Thanks, everyone, for contributing your opinions to this thread. It's lovely to see people appreciate this episode, in various degrees, of course.
Plus I love Flanagan's performance, which for me is the real heart of the episode. She's kinda like how'd you imagine a Dame Judi Vulcan
Yes! Fionnula Flanagan's presence adds immensely to the character of V'Lar and to the episode as a whole. I really wish we could have seen more of her.
You ceratainly can see a contrast between T'Pol and V'Lar goes out of her way to tank Hoshi for the use of her quarters you can tell Hoshi wasn't too thrilled about T'Pol's attitude about clearing out all her belongings when Valar needed the use of her quarters.
I think T'Pol feels the added pressure of having one of her heroes aboard, besides the normal degree of stress involved in receiving the visit of an important official. She doesn't admit to Archer that V'Lar is her hero, but it's clear to everyone that she is. In fact, I loved the way Archer says, "No, I'm sure they don't"
to T'Pol's "Vulcans don't have heroes."
The expression on his face and the tone of his voice both indicate that he doesn't believe her and that he knows she doesn't believe herself. The status quo of Vulcans as aloof, restrained creatures unaffected by emotions must be kept as a facade - T'Pol says what she must, and Archer must agree - but that facade is wildly transparent.
Anyway, I've digressed. I think that T'Pol really wants V'Lar's stay on Enterprise
to be perfect because she regards her so highly. Hence the almost ridiculous degree to which she devises rules of conduct for the crew. At least those rules sound ridiculous as read by Archer: "Don't address the ambassador unless spoken to first. Don't offer to shake hands. Refrain from laughing in her presence."

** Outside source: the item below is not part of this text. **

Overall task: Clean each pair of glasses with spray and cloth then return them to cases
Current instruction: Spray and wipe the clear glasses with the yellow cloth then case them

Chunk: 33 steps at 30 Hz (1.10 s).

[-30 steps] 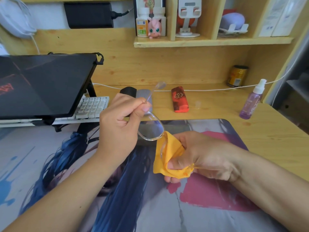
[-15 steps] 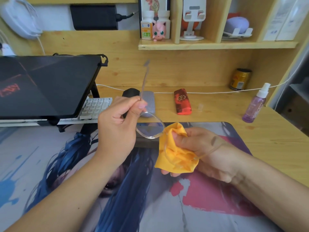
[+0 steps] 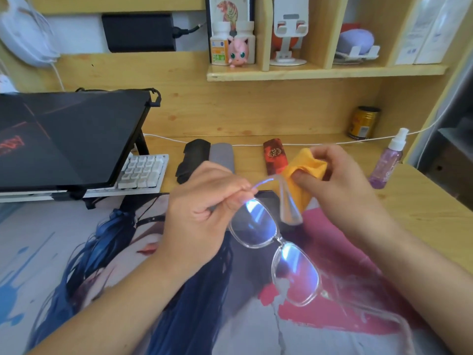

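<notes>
- Pinching one corner of the glasses [image 3: 275, 248], your left hand [image 3: 202, 216] has its fingers curled tight near the hinge.
- Your right hand [image 3: 343, 183] pinches the yellow cloth [image 3: 305, 166] around one arm of the glasses, with your thumb pressing on the cloth.
- You hold the glasses up in the air, above the desk mat [image 3: 76, 265], between your two hands.
- The frame is clear, see-through plastic. Both lenses shine blue-white where light hits them.
- One lens sits close to your left hand. The other hangs lower, nearer to you.
- The other arm of the glasses trails down toward your right forearm.
- Three cases lie side by side at the back of the desk: a black case [image 3: 192, 160], a grey case [image 3: 221, 156] and a red case [image 3: 275, 156].
- The red case has a small round gold mark, too small to read.
- The purple spray bottle [image 3: 387, 161] stands to the right, well apart from your hands.
- A gold can [image 3: 362, 123] stands behind the bottle. Its label is too blurry to read.
</notes>
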Each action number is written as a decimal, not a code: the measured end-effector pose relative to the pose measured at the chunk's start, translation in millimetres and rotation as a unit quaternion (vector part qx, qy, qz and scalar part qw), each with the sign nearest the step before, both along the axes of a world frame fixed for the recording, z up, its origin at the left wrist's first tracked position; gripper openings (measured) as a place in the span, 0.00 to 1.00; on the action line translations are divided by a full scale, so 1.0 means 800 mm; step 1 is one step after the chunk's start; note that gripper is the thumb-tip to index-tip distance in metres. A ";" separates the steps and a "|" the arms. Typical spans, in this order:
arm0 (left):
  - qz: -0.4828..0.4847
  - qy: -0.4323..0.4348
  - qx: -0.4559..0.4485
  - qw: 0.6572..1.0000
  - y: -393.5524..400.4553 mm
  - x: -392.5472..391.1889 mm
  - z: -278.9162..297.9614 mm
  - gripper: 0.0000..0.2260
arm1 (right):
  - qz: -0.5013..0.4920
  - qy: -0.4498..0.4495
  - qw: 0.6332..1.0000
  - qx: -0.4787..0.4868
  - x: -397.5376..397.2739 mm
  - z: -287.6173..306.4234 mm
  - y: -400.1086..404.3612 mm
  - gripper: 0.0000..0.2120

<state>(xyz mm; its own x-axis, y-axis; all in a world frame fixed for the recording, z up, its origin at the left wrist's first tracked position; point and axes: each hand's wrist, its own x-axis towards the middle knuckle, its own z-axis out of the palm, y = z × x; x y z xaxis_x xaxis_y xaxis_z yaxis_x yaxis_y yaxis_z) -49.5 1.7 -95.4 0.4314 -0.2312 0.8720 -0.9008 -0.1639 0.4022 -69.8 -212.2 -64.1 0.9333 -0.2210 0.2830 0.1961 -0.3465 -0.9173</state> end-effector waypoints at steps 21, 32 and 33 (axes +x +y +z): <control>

Funny shaking hands should be mentioned on the Not To Do list, since V'Lar herself is the one who offers to engage in this most Human greeting.
I think T'Pol also comes off as mean to Hoshi as she tells her to remove the sole personal object remaining in her quarters - the framed photo. Hoshi is actually to be commended for her patience and grace. She displays almost a Vulcan brand of self-control.

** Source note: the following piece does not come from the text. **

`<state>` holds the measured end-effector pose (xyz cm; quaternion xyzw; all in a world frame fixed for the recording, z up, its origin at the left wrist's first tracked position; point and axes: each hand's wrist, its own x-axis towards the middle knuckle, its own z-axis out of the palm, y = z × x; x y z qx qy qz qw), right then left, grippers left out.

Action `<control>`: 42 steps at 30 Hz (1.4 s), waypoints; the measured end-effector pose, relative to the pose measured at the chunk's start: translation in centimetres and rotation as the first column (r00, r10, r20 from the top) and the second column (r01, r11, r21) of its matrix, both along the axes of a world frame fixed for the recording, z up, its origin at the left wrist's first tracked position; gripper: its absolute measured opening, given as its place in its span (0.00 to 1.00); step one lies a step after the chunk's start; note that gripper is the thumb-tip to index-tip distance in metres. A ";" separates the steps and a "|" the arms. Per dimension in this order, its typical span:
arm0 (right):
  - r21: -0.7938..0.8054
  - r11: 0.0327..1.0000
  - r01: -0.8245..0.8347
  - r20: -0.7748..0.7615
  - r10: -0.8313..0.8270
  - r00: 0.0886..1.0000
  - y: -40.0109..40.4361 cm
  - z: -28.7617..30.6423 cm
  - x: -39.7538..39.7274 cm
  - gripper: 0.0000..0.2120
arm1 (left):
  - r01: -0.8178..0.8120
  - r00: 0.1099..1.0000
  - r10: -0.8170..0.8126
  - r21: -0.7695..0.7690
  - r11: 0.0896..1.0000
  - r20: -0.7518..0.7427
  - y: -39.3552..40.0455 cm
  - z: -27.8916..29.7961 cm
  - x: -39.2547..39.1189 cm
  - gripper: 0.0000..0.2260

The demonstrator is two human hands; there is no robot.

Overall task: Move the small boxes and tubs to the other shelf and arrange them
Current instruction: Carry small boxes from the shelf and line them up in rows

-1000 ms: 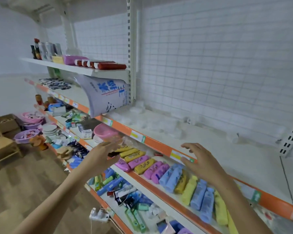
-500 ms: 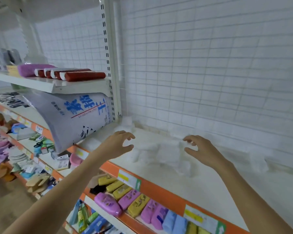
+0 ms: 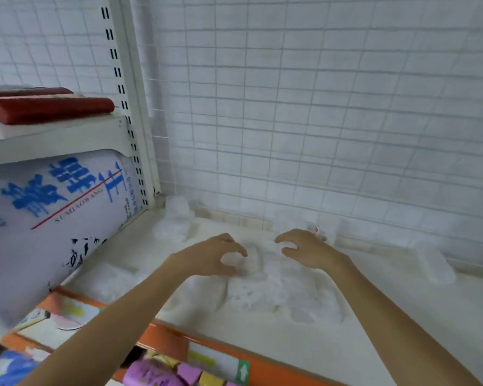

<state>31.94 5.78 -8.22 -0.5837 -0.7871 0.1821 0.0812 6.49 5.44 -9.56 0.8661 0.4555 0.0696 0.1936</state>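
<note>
Several clear plastic tubs lie scattered on the white shelf; they are blurred and pale against it. One heap of tubs sits in the middle. A stack of tubs stands in the back left corner, and a single tub lies at the right. My left hand hovers over the heap with its fingers curled and apart. Just to its right, my right hand is also spread with bent fingers. Neither hand visibly holds a tub.
A wire grid panel backs the shelf. A large white sack with blue print leans at the left under an upper shelf bearing red rolls. The orange shelf edge runs in front, with coloured packets below.
Both hands have moved forward and closer together over the heap of tubs. The view has come nearer to the shelf and turned away from the lower shelves.
</note>
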 end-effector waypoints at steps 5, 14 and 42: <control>-0.010 0.995 0.100 0.090 -0.098 0.991 0.7 0.4 -1.9 0.20 | 0.155 0.986 -0.151 0.061 0.986 -0.071 3.1 -0.7 -1.4 0.27; -0.031 0.951 0.308 0.152 -0.300 0.942 0.7 0.3 -5.3 0.27 | 0.194 0.981 -0.191 0.098 0.976 -0.031 7.8 -1.9 -6.7 0.28; -0.153 0.874 0.461 -0.329 -0.485 0.810 1.0 0.2 -10.0 0.17 | 0.025 0.935 0.004 -0.077 0.997 0.355 7.8 -0.5 -10.9 0.12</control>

It is interesting how the episode juxtaposes two types of Vulcans that eventually converge. One is T'Pol especially at the beginning of the episode - the rigid, arrogant Vulcan that looks down on Humans. Another is V'Lar - the unconventional Vulcan that deals with Humans from the same level. T'Pol is visibly surprised at V'Lar's attitude and even seems to disapprove. But her actions and finally her pleading with V'Lar to reveal her mission to Archer show her own willingness to compromise and move to a more equal relationship with Humans. On the other hand, V'Lar, although less rigid in her social interaction with Humans, is still unwilling to share her secret mission with Archer until T'Pol convinces her to. So in the end, they both learn from one another and change their behavior for the better.
Trust seems to be the catalyst of this episode. Things move forward because characters choose to trust each other. T'Pol trusts V'Lar and asks for Archer's help on the bases of that trust. But she also trusts Archer and asks V'Lar to open up to him. She ultimately manages to make the two trust each other, which leads to the success of the mission and, more importantly, creates positive ground on which to grow future relations between Vulcan and Earth. I think the end of the episode also brings some form of resolution to T'Pol's own conflict of loyalties between Starfleet and the Vulcan High Command.
There's one more thing I wanted to bring to the table, one more nod to the already established Trek canon. The moment when Archer asks T'Pol how far the Vulcan ship is and she replies that the sensors aren't working. Archer says, "Then use their last known position and do the math. Take a guess."
That sounds a lot like McCoy saying, "Guess, Spock. Your best guess."
in The Voyage Home
Oh, and reaching Warp 5 marked a rather nice milestone.